Una plantación de granadilla genera gran cantidad de material vegetativo, principalmente tallos y hojas, lo que requiere de un manejo adecuado para evitar alguno de los siguientes problemas.

  • Caída del emparrado por exceso de peso de biomasa.
  • Dificultad a la hora de realizar labores de control de plagas y enfermedades.
  • Hace mas complicada la cosecha de los frutos.
  • Se producen tallos muy largos que producen frutos pequeños.
  • El exceso de sombreado favorece el desarrollo de enfermedades como la Botrytis que afecta a las flores y reduce la cosecha.

Además, la poda es una labor importante porque

  • Mejora los rendimientos por unidad de superficie de cultivo.
  • Incrementa la calidad del producto final.
  • Ayuda a gestionar el sombreo, tanto en los periodos secos como en los húmedos.

En los periodos húmedos, domina el exceso de humedad y hay pocas horas de sol cálidas, lo que favorece que la fruta se queme y el ataque de hongos patógenos. Por ello, en este periodo húmedo se recomienda mantener entre un 40 y un 50% de sombra.

Por el contrario, en los periodos secos, los días son muy calientes y la humedad es escasa. Proteger las frutas de las quemaduras y conservar la humedad del suelo van a ser la prioridad en estos periodos, por lo que se recomienda podar para mantener un sombreo entre el 70 y el 80%.

Puesto que es una labor que habrá que realizar con cierta frecuencia es muy recomendable desinfectar la herramienta o herramientas utilizadas para podar. Una forma de hacerlo es sumergiendo unos 10 segundos la herramientas en una solución de alcohol al 70% o con cloro de uso domestico (lejía) utilizando 5 ml/litro de agua, pero lavando muy bien con agua a continuación para evitar que el cloro oxide la herramienta. Esta operación se hace antes de empezar a podar. Tambien es importante que, antes de almacenar la herramientas en el almacen, aplicarles una cubierta protectora de aceite, o lavarlas y secarlas para prevenir la corrosión.

A continuación se describen los tipos de poda:

Poda de formación.

Cuando el eje primario de la planta se haya extendido, aproximadamente, 1,5 metros sobre el emparrado, se hace lo siguiente:

  • Se despunta el eje.
  • Se eliminan todas las hojas por debajo del nivel de la malla del emparrado.
  • Aproximadamente unos 60 días después del despunte el eje, se seleccionan los 4-6 mejores brotes o nuevos ejes secundarios y se distribuyen por encima de la malla del emparrado con un ángulo aproximadamente idéntico entre ellos.
  • Cuando los ejes secundarios se hayan desarrollo entre 1,5 y 2 metros, se despuntan para obtener los ejes terciarios que son los principales productores de flores. En caso de que haya muchos ejes terciarios, se seleccionan solo los más vigorosos, eliminando los más débiles para obtener mejores granadillas.

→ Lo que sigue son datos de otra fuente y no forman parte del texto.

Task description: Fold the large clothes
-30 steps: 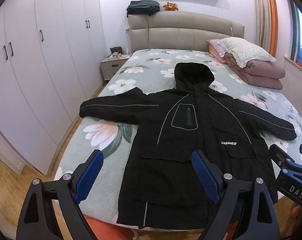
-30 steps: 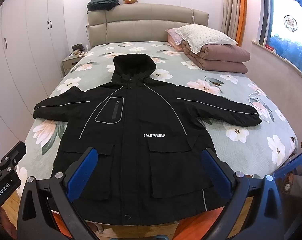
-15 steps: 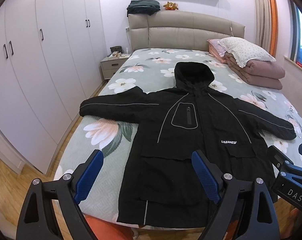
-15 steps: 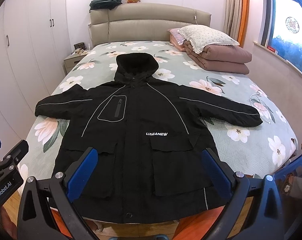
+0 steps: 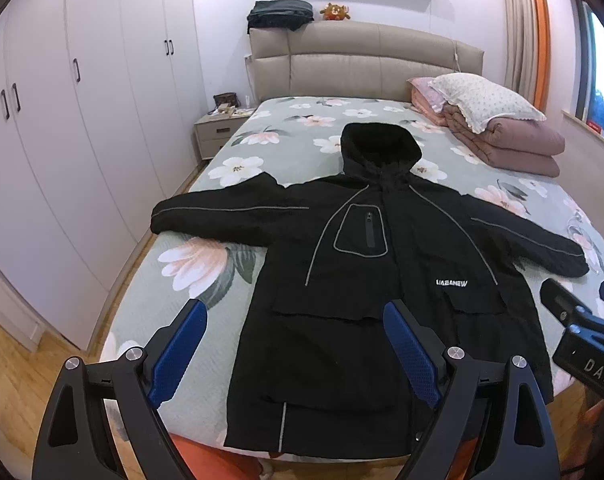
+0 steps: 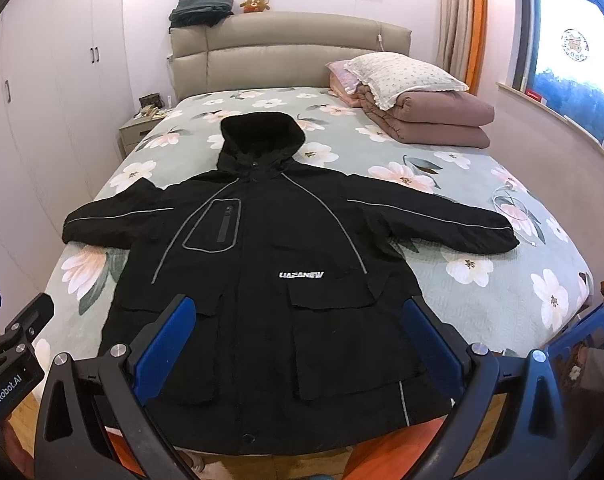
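Left wrist view: the left gripper [image 5: 293, 344] is held spread at 6 o'clock above the black coat [image 5: 366, 264]; the right gripper [image 6: 302, 340] is likewise spread, empty.

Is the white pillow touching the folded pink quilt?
Touching. In the right wrist view the white pillow rests directly on top of the folded pink quilt, its frilled edge overlapping the quilt with no gap between them.
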A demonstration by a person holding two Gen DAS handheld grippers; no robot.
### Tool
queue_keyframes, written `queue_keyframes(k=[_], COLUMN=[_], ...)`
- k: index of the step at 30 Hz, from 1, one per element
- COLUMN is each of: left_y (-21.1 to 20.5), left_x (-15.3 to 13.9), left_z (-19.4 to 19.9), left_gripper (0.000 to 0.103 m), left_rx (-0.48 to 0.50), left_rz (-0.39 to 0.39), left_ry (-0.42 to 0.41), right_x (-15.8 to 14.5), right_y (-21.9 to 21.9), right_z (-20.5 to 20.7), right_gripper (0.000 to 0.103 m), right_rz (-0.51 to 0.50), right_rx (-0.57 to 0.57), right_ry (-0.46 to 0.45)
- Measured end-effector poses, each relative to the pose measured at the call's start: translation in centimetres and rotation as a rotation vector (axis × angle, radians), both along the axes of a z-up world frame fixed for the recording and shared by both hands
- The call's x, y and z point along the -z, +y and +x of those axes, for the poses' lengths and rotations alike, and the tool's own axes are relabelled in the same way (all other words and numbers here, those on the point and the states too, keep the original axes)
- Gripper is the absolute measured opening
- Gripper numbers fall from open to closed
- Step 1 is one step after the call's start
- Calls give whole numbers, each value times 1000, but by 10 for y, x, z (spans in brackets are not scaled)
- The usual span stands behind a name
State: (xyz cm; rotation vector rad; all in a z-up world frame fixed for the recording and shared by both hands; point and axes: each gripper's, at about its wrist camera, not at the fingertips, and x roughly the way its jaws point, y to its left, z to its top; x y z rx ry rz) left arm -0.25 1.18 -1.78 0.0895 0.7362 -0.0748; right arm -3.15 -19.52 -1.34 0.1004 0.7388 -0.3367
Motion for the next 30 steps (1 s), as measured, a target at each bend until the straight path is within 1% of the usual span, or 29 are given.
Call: queue_keyframes(k=[5, 9, 11, 14, 17, 23, 26, 28, 30], left_y=[-17, -40, -55, -81, -105, -145, -168, -187, -206], left_x=[14, 25, 34, 46, 53, 54, 53, 57, 64], left_z=[12, 21, 28, 34, 40, 61, 73, 86, 98], left_gripper=[91, 91, 91, 91, 91, 91, 91, 91, 91], left_rx=[14, 44, 80, 165, 212, 260, 304, 335, 361], left_rz=[16, 43, 56, 81, 101, 110, 69, 24, -2], left_ry=[32, 37, 53, 74, 81, 65, 74, 104, 134], right_x=[17, 32, 39, 47, 51, 57, 61, 65, 69], right_y=[-20, -41, -52, -68, -83, -124, -160, -189, -222], right_z=[7, 16, 21, 27, 32, 36, 33, 30, 27], right_gripper=[103, 103, 103, 103, 103, 103, 103, 103, 103], right_rz=[33, 41, 36, 37, 29, 29, 42, 38, 38], right_rx=[21, 47, 63, 77, 94, 139, 171, 196, 215], right_ry=[19, 41, 54, 67, 73, 67, 54, 46, 38])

    Poda de formación; creación del eje primario
    Figura 6: Poda de formación- Creación del eje primario

Poda de producción y saneamiento.

Esta poda es fundamental porque facilita un buen estado fitosanitario que mejora los rendimientos de fruta. Cuando se combina la poda de producción con riego en las zonas más cálidas, la producción se extiende durante mas tiempo.

La poda de producción o saneamiento incluye las siguientes acciones:

  • Eliminar el material vegetal enfermo.
  • Eliminar tanto los ejes terciarios como los secundarios que ya produjeron y aquellos en los que no cuajaron las flores, para facilitar la renovación de los ejes.
  • Desprender las frutas de pequeño tamaño para mejorar las trasferencia de asimilados al resto de frutas.
  • Eliminar los ejes terciarios en producción dañados o débiles.

    Poda de formación, creación de ejes secundarios
    Figura 7: Poda de formación. Creación de ejes secundarios

Poda de renovación.

A partir del cuarto año desde el establecimiento de la plantación, la producción puede llegar a reducirse entre un 20 y un 25% respecto a los mejores periodos de producción que se corresponden con el segundo y tercer año desde la instalación de la granadilla. La pérdida de producción se debe, principalmente, a las siguientes causas:

  • La plantación esta sobrecargada de ejes improductivos, largos y viejos.
  • El emparrado presenta roturas de cables o elementos en mal estado que es necesario reparar.
  • Existe gran cantidad de biomasa que está enferma o se ha visto afectada por las plagas.

    Poda de formación, ejes terciarios
    Figura 8: Poda de formación. Ejes terciarios

Cuando se dan estas circunstancias, se recomienda renovar el material vegetativo de la siguiente forma:

  • Al final de la cosecha del cuarto periodo de producción, se podan los ejes primarios de cada planta a un metro del eje principal.
  • Los cortes realizados se pintan con una solución de pintura al agua con un fungicida de cobre (oxicloruro de cobre, oxido de cobre, sulfato de cobre9.
  • Todo el material producto de la poda de mantenimiento se amontona fuera de la plantación donde se puede triturar, compostar o quemar para evitar la propagación de plagas y enfermedades. Lo más recomendable es compostar, para mejorar el contenido de materia orgánica de la plantación.
  • Si se observan plantas en mal estado o con un historial productivo poco satisfactorio, se arrancan, se desinfecta el suelo (con caldo bordelés u otros productos similares) y se siembra material nuevo.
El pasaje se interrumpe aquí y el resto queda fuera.